[THE TASK] Reproduce the data below exactly. Skip the pictures.

[MATERIAL PROVIDED]
================

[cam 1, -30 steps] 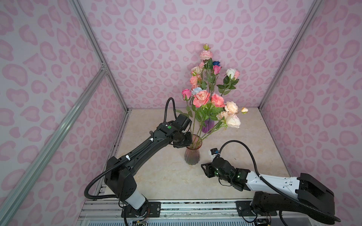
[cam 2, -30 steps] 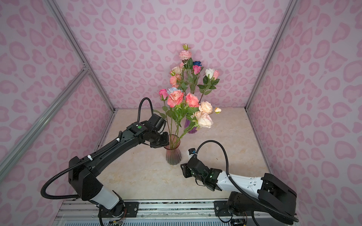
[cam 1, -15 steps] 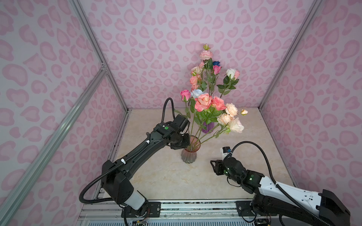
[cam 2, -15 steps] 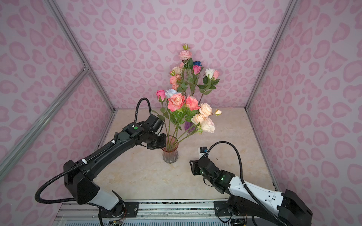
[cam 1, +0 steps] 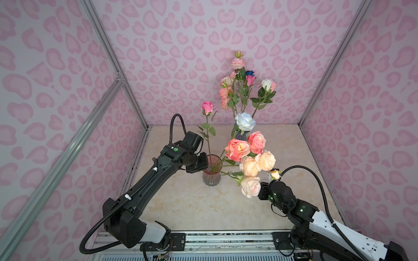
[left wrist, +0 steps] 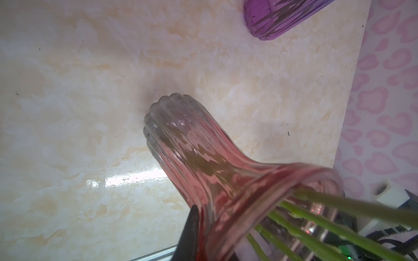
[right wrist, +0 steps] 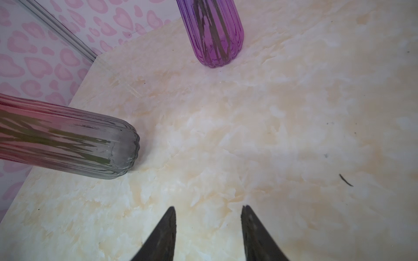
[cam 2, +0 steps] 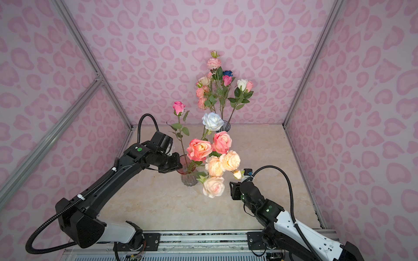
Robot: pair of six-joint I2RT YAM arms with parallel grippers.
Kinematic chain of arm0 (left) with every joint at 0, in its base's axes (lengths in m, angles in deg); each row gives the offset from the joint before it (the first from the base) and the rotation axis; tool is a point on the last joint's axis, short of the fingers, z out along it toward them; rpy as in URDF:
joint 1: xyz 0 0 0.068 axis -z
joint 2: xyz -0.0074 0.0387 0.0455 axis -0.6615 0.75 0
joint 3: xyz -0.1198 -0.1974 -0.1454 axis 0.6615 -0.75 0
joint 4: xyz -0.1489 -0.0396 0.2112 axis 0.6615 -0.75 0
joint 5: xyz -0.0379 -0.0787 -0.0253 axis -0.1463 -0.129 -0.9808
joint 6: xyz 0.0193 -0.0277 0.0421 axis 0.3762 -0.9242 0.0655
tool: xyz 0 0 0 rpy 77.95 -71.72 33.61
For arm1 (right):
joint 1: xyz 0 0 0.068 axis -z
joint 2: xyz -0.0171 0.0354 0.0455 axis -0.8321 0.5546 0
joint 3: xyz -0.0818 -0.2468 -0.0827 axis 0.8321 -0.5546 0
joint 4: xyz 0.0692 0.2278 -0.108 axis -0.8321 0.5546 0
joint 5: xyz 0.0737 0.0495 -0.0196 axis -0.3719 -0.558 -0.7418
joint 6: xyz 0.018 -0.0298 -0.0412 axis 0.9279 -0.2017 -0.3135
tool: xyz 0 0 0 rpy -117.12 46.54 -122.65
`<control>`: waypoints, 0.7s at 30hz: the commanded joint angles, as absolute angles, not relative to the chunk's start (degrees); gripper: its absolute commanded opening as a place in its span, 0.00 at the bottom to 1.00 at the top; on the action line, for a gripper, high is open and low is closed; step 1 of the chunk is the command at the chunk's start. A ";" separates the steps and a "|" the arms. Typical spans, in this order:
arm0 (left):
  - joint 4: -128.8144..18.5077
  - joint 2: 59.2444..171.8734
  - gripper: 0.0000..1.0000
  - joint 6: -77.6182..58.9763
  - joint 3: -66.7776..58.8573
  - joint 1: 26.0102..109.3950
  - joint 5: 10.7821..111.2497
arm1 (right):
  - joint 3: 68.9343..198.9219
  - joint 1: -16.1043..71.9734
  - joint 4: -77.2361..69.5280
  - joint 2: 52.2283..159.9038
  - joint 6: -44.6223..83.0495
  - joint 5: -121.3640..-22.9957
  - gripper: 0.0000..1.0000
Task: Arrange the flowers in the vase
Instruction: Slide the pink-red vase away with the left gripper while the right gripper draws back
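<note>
Broadly, the marbled worktop point(cam 1: 181, 203) carries two vases, well apart. At the back, the purple vase point(right wrist: 214, 34) holds a tall bunch point(cam 1: 239, 90) standing upright near the wall. Nearer me, the pink vase point(cam 1: 211, 176) holds the flowers point(cam 1: 237, 148) I am arranging: peach, pink and cream heads leaning hard toward the right arm, plus one magenta rose point(cam 1: 207, 107) standing nearly straight.

My left gripper point(cam 1: 202, 163) is closed on the flared rim of the pink vase. The left wrist view shows one finger point(left wrist: 190, 232) against the outside of the glass, with green stems point(left wrist: 328, 228) crossing the mouth just beside it. My right gripper point(right wrist: 208, 226) is half spread and empty, low over bare worktop, near the lowest cream head. Whether it brushes that head I cannot tell.

I judge this to be steadying while the bunch settles. The leaning heads load one side, so I would hold the rim firmly and not lift. To tidy the lean, the right gripper should take a stem low, close to the mouth, never a head. It should ease the stem upright so the glass neither tips nor slides.
</note>
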State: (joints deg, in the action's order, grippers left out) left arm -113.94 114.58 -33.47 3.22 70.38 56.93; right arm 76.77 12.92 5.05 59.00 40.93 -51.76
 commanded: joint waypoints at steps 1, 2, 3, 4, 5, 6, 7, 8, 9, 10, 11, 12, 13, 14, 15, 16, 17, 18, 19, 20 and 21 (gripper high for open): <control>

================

[SOLUTION TO THIS TASK]
[cam 1, -30 steps] 
[cam 2, -30 steps] 
[cam 1, -15 steps] 
[cam 2, -15 steps] 
[cam 1, +0 steps] 
[left wrist, +0 steps] 
[right wrist, +0 steps] 
[cam 2, +0 steps] 
Robot: pair of six-joint I2RT YAM arms with parallel grippers.
Kinematic chain of arm0 (left) with every joint at 0, in its base's axes (lengths in m, angles in deg); each row gives the offset from the joint before it (the first from the base) and the rotation axis; tool is a point on the last joint's axis, short of the fingers, z out along it toward them; rpy as in URDF:
joint 1: xyz 0 0 0.068 axis -z
joint 2: xyz -0.0074 0.0387 0.0455 axis -0.6615 0.75 0
joint 3: xyz -0.1198 -0.1974 -0.1454 axis 0.6615 -0.75 0
joint 4: xyz -0.1489 -0.0396 0.2112 axis 0.6615 -0.75 0
joint 5: xyz -0.0379 -0.0787 -0.0253 axis -0.1463 -0.129 -0.9808
joint 6: xyz 0.0193 -0.0277 0.0421 axis 0.3762 -0.9242 0.0655
tool: xyz 0 0 0 rpy 77.95 -71.72 33.61
For arm1 (right):
joint 1: xyz 0 0 0.068 axis -z
joint 2: xyz -0.0171 0.0354 0.0455 axis -0.8321 0.5546 0
joint 3: xyz -0.0818 -0.2468 -0.0827 axis 0.8321 -0.5546 0
joint 4: xyz 0.0692 0.2278 -0.108 axis -0.8321 0.5546 0
joint 5: xyz 0.0737 0.0495 -0.0196 axis -0.3719 -0.558 -0.7418
joint 6: xyz 0.018 -0.0298 -0.0412 axis 0.9279 -0.2017 -0.3135
tool: xyz 0 0 0 rpy -117.12 46.54 -122.65
`<control>`: waypoints, 0.7s at 30hz: the commanded joint angles, as absolute angles, not relative to the chunk's start (degrees); gripper: its absolute commanded opening as a place in its span, 0.00 at the bottom to 1.00 at the top; on the action line, for a gripper, high is open and low is closed; step 1 of the chunk is the command at the chunk's start. A ";" separates the steps and a "|" the arms. Typical spans, in this order:
arm0 (left):
  - joint 4: -128.8144..18.5077
  - joint 2: 59.2444..171.8734
  - gripper: 0.0000..1.0000
  - joint 6: -77.6182..58.9763
  - joint 3: -66.7776..58.8573
  - joint 1: 26.0102..109.3950
  - joint 5: 10.7821..111.2497
arm1 (right):
  - joint 3: 68.9343..198.9219
  - joint 1: -16.1043..71.9734
  - joint 4: -77.2361..69.5280
  - joint 2: 52.2283..159.9038
  - joint 6: -44.6223..83.0495
  - joint 5: -121.3640..-22.9957
  - gripper: 0.0000..1.0000
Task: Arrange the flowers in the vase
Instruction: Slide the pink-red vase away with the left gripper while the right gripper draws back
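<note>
Broadly, the marbled worktop point(cam 1: 181, 203) carries two vases, well apart. At the back, the purple vase point(right wrist: 214, 34) holds a tall bunch point(cam 1: 239, 90) standing upright near the wall. Nearer me, the pink vase point(cam 1: 211, 176) holds the flowers point(cam 1: 237, 148) I am arranging: peach, pink and cream heads leaning hard toward the right arm, plus one magenta rose point(cam 1: 207, 107) standing nearly straight.

My left gripper point(cam 1: 202, 163) is closed on the flared rim of the pink vase. The left wrist view shows one finger point(left wrist: 190, 232) against the outside of the glass, with green stems point(left wrist: 328, 228) crossing the mouth just beside it. My right gripper point(right wrist: 208, 226) is half spread and empty, low over bare worktop, near the lowest cream head. Whether it brushes that head I cannot tell.

I judge this to be steadying while the bunch settles. The leaning heads load one side, so I would hold the rim firmly and not lift. To tidy the lean, the right gripper should take a stem low, close to the mouth, never a head. It should ease the stem upright so the glass neither tips nor slides.
</note>
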State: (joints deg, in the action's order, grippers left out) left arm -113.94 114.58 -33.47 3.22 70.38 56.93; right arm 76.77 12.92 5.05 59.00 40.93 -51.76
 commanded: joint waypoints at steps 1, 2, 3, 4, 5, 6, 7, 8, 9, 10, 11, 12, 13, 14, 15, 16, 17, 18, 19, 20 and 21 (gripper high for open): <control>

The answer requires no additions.